The academia has its own etiquette and if you don’t know it, you run the risk to make stupid mistakes. The following lines are therefore meant for outsiders in order to help them avoiding such formal blunders.
From time to time I receive an email from a student from outside Europe (usually South Asia, but once from the US) who would like to gain a PhD in Europe and often ask whether I could supervise them at one of the Universities I am connected to. Since the pattern has some basic elements which always repeat themselves, I think it is useful to address some of these general points, hoping to help such prospective students.
1. These students regularly start by telling me how broad their interests are.

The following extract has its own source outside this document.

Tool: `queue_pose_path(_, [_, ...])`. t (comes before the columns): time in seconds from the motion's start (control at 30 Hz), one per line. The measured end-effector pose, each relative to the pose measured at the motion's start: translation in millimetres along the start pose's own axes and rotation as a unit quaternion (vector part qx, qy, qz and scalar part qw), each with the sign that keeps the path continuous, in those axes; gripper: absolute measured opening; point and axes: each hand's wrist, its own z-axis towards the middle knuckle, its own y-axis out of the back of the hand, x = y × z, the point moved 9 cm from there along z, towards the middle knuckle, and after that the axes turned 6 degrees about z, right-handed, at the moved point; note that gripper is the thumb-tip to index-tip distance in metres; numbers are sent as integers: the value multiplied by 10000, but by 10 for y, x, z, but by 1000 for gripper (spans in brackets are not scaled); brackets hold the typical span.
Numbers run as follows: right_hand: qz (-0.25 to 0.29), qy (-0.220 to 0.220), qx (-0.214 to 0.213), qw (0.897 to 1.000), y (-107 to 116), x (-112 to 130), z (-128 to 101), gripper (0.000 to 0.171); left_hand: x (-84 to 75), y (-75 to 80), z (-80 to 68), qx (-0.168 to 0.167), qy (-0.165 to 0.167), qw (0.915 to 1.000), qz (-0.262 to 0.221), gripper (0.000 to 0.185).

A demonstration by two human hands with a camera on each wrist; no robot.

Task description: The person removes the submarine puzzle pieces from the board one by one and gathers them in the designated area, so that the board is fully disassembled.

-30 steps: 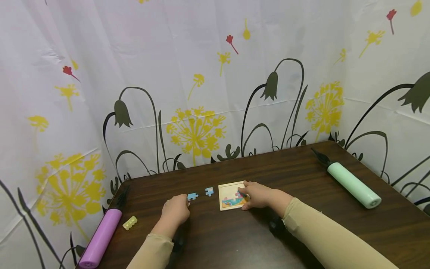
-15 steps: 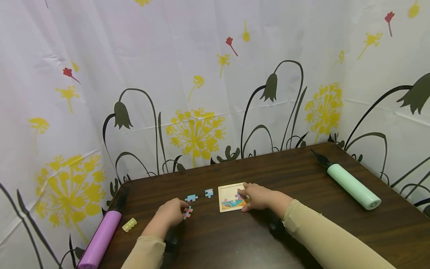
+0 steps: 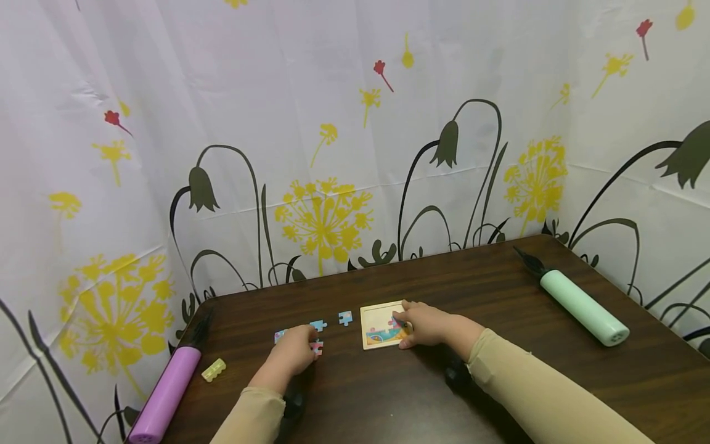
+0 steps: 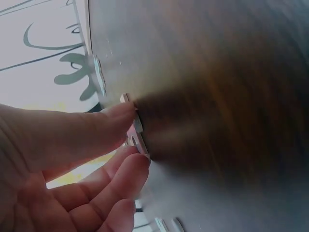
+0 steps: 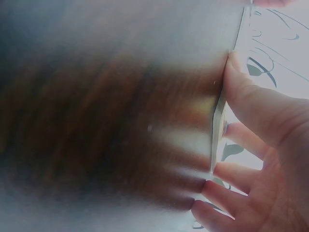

They write that they work on, say, “Sāṅkhya, but also Nyāyavaiśeṣika and Buddhism”. I am sure that they do it in order to please me, but the result is the opposite. I cannot speak for colleagues all around the world, but if you think you want to apply at a R1 or R1-comparable program, you just cannot boast an expertise you *cannot* have. If you are an MA student and you claim to know about several philosophical schools, this just can’t be true.
2. Just be honest and tell what you really can and are interested in. Say what you spend your nights reading with. Be specific, tell what you have concretely read. Not “Nyāya”, but “I read the Nyāyabhāṣya, first and second book until sūtra XY” (see also No. 4).
3. Most prospective students also explain how they have spiritual goals, like “refuting the Buddhist objections to XYZ and show that XYZ was right”. As much as I can sympathise with some of these goals, they are out of place in an academic milieu. You are welcome to dedicate your life to these goals, but if you want to contribute to the academic study of something, you should be ready to uncertainty and open to encounter stronger arguments from sides you would have not expected. Please separate your life as a believer from your life as an academic. This also means separating books of devotional character you might have read and found helpful in your personal journey from secondary literature of academic character. The line seems to you too thin to draw? Ask for help.
4. In most emails, it is not explained whether the person only works with secondary literature or also or primarily with sources. Please tell me what you really can do and be specific (say how many years you studied Sanskrit, Pali or Tibetan, which kind of texts you can read and the like).
5. In many cases, it emerges clearly after the first contacts that the person is not primarily interested in studying at University X, but rather at being sponsored by it. Please state clearly why you want to study at university X and whether you would be willing to pursue a PhD also without a scholarship. If you really wanted to study just at Harvard but have not been admitted, think hard because applying somewhere else without any specific motivation.
6. Last, good luck with your studies!
Now, colleagues from Europe and North America, do you share my views? What would you add or change?
I fully agree with everything you have mentioned. However, I would like to add another point: prospective students, on whatever level of their studies, must first be informed about the specific strengths and interests of the professor to whom they write.
For instance, I am not a political scientist, nor a sociologist, nor an economist. Any student with such interests who writes to me is wasting his / her time. (Not much of my time any more. It has happened so often that as soon as I see such a foolish and basically disrespectful email – can these people not first find out who and what I am? –, I delete it, without reading it completely, and without answering.)
Yes, good point, thanks for raising it. I also frequently receive emails which have apparently just been sent to *anyone*. In one case, the same email was sent to me and some of my colleagues in the same institute.